Tapi hal itu sulit direalisasikan karena pria yang akrab disapa Emil itu sedang berada di Jakarta. Ia dijadwalkan menjadi inspirator dalam acara di Kantor Pusat PT Pertamina pada pukul 14.00 WIB.
Selanjutnya, ia juga dijadwalkan jadi pembicara dalam lokakarya nasional revitalisasi proses musrenbang di Millenium Hotel. Para sopir taksi pun terus menanti.
"Bapak Ridwan Kamil, dengan segala hormat, mohon keluar temui kami," teriak salah seorang sopir di mobil bak terbuka yang dijadikan panggung orasi.
Satu per satu, para sopir taksi terus bergiliran memanggil Ridwan Kamil untuk menemui mereka. Bahkan untuk mengisi kejenuhan karena Ridwan Kamil tak kunjung datang, masa beberapa kali bernyanyi lagu 'Taksi Ilegal' yang bertemakan tentang nasib sopir taksi konvensional yang tergerus keberadaan taksi online.
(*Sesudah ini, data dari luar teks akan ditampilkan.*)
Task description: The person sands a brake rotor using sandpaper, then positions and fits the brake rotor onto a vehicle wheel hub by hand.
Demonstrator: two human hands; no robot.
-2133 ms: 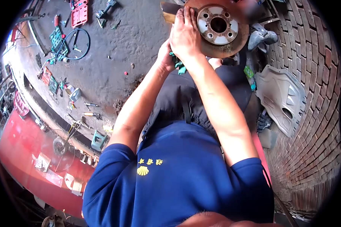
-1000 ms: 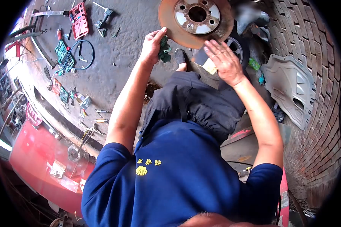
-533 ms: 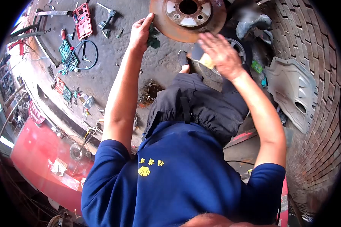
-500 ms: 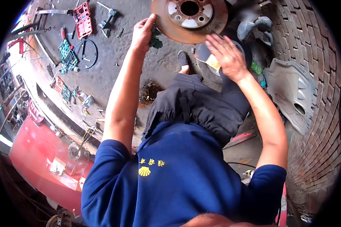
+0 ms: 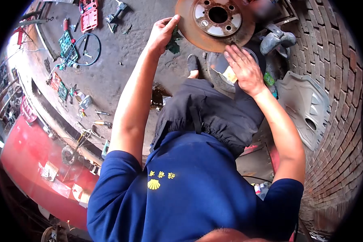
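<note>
A brake disc with a rusty rim and a shiny hub face stands upright at the top. My left hand grips its left edge, thumb on the face and fingers behind. Beside that hand hangs or lies something dark green, like a rag; whether I hold it I cannot tell. Close to the disc's lower edge is my right hand, its fingers stretched out together. A sheet that looks like sandpaper, pale yellow on one side and dark on the other, is held under the thumb and palm.
On the floor at left lie a red tool case, a green socket case, a cordless tool and a looped hose. A grey panel leans by the brick wall. A red car panel is at lower left.
The disc and my left hand have shifted right and slightly down in view. My right hand has moved a little lower with the sheet. The surroundings have also shifted as my head turned.
</note>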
Untuk menenangkan massa yang terus memanggil Ridwan Kamil, Kepala Dinas Perhubungan Kota Bandung Didi Ruswandi menemui mereka. Tapi Didi yang bermaksud memberi penjelasan pada massa justru terpaksa harus gigit jari.
Massa dengan terang-terangan menolak kehadiran Didi untuk berbicara di hadapan mereka. Didi pun terpaksa meninggalkan lokasi karena tidak diinginkan para sopir taksi.